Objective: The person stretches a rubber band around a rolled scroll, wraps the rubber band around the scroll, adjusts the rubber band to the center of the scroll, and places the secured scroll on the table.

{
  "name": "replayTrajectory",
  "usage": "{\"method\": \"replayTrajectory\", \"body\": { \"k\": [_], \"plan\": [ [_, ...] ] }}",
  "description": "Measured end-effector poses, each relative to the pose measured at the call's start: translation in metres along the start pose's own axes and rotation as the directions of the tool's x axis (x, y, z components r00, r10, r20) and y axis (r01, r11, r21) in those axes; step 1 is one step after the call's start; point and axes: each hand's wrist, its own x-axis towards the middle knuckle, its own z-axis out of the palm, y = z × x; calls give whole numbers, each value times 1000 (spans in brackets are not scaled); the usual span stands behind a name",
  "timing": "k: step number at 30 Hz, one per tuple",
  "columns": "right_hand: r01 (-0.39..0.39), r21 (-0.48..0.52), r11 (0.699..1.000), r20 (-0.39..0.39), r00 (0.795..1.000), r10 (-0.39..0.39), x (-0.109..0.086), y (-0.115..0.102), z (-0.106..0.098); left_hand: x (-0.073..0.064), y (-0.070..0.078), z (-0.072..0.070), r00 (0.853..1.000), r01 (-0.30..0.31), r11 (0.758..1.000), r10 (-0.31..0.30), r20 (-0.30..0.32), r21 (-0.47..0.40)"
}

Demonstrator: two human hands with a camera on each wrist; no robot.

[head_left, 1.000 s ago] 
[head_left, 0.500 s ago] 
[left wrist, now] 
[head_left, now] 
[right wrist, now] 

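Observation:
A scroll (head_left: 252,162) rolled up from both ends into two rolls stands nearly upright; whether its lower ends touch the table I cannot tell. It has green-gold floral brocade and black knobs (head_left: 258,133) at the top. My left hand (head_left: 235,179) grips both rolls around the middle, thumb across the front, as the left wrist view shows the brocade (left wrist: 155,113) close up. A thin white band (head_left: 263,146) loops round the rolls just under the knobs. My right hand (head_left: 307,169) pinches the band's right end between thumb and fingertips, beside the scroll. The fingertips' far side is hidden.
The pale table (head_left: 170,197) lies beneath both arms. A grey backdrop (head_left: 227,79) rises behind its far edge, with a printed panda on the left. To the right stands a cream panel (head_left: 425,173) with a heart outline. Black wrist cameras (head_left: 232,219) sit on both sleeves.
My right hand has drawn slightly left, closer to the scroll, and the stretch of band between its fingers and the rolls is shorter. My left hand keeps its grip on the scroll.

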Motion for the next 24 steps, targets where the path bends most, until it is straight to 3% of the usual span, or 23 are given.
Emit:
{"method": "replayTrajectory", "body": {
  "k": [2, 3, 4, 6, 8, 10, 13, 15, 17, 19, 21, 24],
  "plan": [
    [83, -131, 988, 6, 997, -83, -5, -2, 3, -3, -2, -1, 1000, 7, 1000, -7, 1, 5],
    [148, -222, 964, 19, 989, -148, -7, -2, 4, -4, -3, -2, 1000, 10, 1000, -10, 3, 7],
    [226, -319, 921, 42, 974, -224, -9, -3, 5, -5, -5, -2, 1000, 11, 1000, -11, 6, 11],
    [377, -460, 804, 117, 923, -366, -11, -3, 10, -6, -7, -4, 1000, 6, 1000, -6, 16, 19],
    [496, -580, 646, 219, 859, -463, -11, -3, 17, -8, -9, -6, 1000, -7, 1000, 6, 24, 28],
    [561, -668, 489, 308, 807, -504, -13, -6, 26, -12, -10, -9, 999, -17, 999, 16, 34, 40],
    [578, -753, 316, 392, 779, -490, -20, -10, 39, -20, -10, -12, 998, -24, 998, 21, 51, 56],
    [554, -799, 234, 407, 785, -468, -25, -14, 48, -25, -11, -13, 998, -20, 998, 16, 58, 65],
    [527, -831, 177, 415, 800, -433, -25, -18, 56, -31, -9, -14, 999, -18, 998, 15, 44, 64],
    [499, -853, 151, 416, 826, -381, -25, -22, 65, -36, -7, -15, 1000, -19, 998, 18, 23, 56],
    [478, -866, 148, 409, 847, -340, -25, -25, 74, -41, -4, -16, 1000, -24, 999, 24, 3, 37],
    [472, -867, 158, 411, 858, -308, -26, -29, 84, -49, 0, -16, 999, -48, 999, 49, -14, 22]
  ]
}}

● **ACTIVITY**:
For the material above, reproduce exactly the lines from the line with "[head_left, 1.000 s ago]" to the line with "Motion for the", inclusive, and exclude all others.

● **SOLVED EXERCISE**:
[head_left, 1.000 s ago] 
[head_left, 0.500 s ago] 
[left wrist, now] 
[head_left, now] 
[right wrist, now] 

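Observation:
A scroll (head_left: 252,162) rolled up from both ends into two rolls stands nearly upright; whether its lower ends touch the table I cannot tell. It has green-gold floral brocade and black knobs (head_left: 258,133) at the top. My left hand (head_left: 235,179) grips both rolls around the middle, thumb across the front, as the left wrist view shows the brocade (left wrist: 155,113) close up. A thin white band (head_left: 263,146) loops round the rolls just under the knobs. My right hand (head_left: 307,169) pinches the band's right end between thumb and fingertips, beside the scroll. The fingertips' far side is hidden.
The pale table (head_left: 170,197) lies beneath both arms. A grey backdrop (head_left: 227,79) rises behind its far edge, with a printed panda on the left. To the right stands a cream panel (head_left: 425,173) with a heart outline. Black wrist cameras (head_left: 232,219) sit on both sleeves.
My right hand has drawn slightly left, closer to the scroll, and the stretch of band between its fingers and the rolls is shorter. My left hand keeps its grip on the scroll.
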
Motion for the next 24 steps, targets where the path bends most, until it is straight to 3% of the usual span, or 23 are given.

The generated output is now complete.